● **WHAT THE TASK ASKS**:
Each line of the data below that holds the word "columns" is to be reported in full.

COLLECTED DATA Start Marker

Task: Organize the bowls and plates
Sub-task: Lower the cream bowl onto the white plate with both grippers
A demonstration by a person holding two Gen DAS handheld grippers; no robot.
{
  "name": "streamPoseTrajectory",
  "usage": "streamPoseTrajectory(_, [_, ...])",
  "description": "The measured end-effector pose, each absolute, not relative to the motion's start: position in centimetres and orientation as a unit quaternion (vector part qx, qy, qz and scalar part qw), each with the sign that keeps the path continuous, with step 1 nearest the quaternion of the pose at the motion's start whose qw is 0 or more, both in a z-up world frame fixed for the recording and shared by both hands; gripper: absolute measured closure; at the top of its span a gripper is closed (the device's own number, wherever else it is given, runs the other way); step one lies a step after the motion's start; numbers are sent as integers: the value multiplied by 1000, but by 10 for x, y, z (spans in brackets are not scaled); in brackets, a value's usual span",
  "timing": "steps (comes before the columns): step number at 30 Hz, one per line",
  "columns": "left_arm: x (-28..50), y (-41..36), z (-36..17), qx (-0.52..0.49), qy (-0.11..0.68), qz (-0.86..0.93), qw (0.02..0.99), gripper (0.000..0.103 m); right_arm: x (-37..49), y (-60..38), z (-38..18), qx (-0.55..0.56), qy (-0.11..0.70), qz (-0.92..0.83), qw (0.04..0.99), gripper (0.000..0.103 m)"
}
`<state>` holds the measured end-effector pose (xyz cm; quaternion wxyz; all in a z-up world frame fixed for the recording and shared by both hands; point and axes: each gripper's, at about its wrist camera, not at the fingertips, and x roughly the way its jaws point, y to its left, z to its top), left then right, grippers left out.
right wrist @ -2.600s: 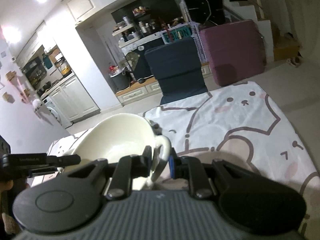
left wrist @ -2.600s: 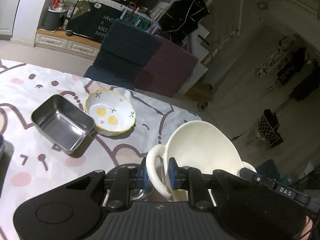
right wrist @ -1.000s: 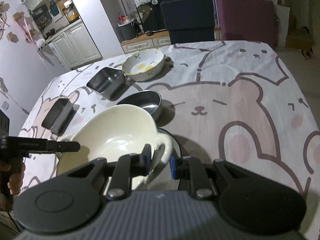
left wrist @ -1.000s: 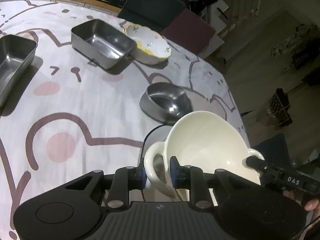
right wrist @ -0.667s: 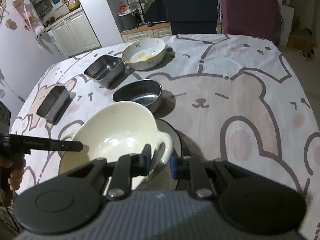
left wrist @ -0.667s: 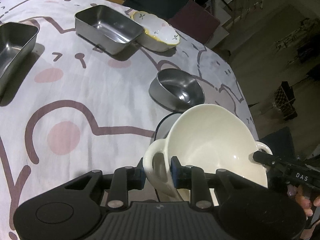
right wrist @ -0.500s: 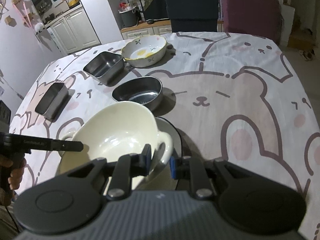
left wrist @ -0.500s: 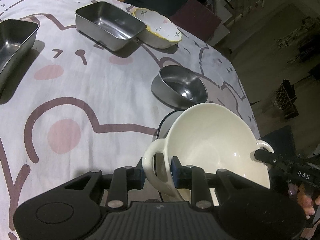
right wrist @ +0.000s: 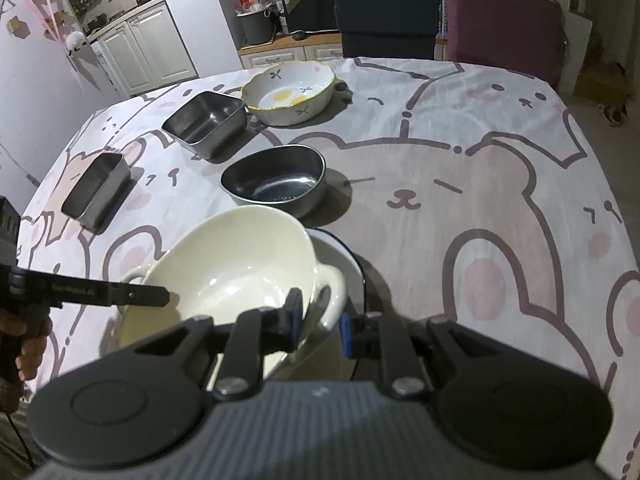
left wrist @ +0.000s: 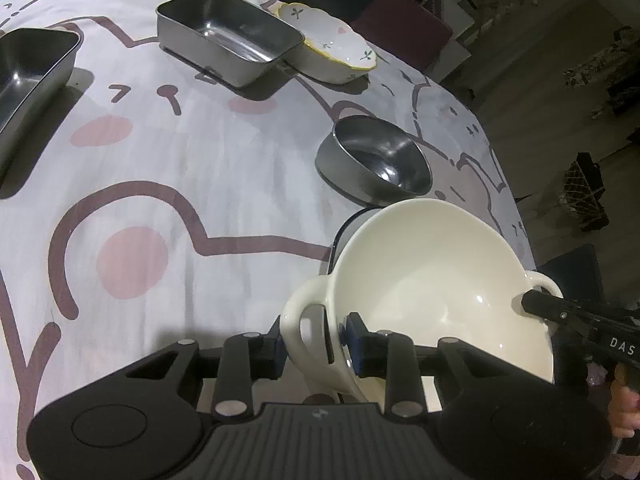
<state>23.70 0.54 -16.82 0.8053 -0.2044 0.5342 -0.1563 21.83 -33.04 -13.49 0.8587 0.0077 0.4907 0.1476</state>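
Note:
A cream two-handled bowl [left wrist: 432, 280] [right wrist: 240, 264] sits low over a white plate with a dark blue rim [left wrist: 340, 236] [right wrist: 344, 256], seemingly resting on it. My left gripper [left wrist: 316, 340] straddles the near handle; its jaws are opening, the handle is still between them, and the pads look just off it. My right gripper [right wrist: 320, 316] is shut on the opposite handle, one finger inside the bowl and one outside the loop. Most of the plate is hidden under the bowl.
Beyond the plate stands an oval steel bowl [left wrist: 376, 164] [right wrist: 276, 184]. Farther off are a rectangular steel tin [left wrist: 228, 36] [right wrist: 208, 120], a second tin [left wrist: 28, 64] [right wrist: 96, 188] and a flowered ceramic bowl [left wrist: 336, 52] [right wrist: 288, 92]. Chairs [right wrist: 384, 12] stand behind the table.
Both grippers have come down with the cream bowl, from high above the table to over the blue-rimmed plate. The left fingers have spread slightly apart around the handle.

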Motion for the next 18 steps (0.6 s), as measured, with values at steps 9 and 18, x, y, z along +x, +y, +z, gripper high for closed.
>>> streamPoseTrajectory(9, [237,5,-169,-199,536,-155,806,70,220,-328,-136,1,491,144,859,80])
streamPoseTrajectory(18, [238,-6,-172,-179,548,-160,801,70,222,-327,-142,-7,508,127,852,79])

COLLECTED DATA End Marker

● **TASK OUTPUT**:
  "timing": "steps (comes before the columns): step number at 30 Hz, one per line",
  "columns": "left_arm: x (-28..50), y (-41..36), z (-36..17), qx (-0.52..0.49), qy (-0.11..0.68), qz (-0.86..0.93), qw (0.02..0.99), gripper (0.000..0.103 m); right_arm: x (-37..49), y (-60..38), z (-38..18), qx (-0.55..0.56), qy (-0.11..0.70), qz (-0.92..0.83), qw (0.04..0.99), gripper (0.000..0.103 m)"

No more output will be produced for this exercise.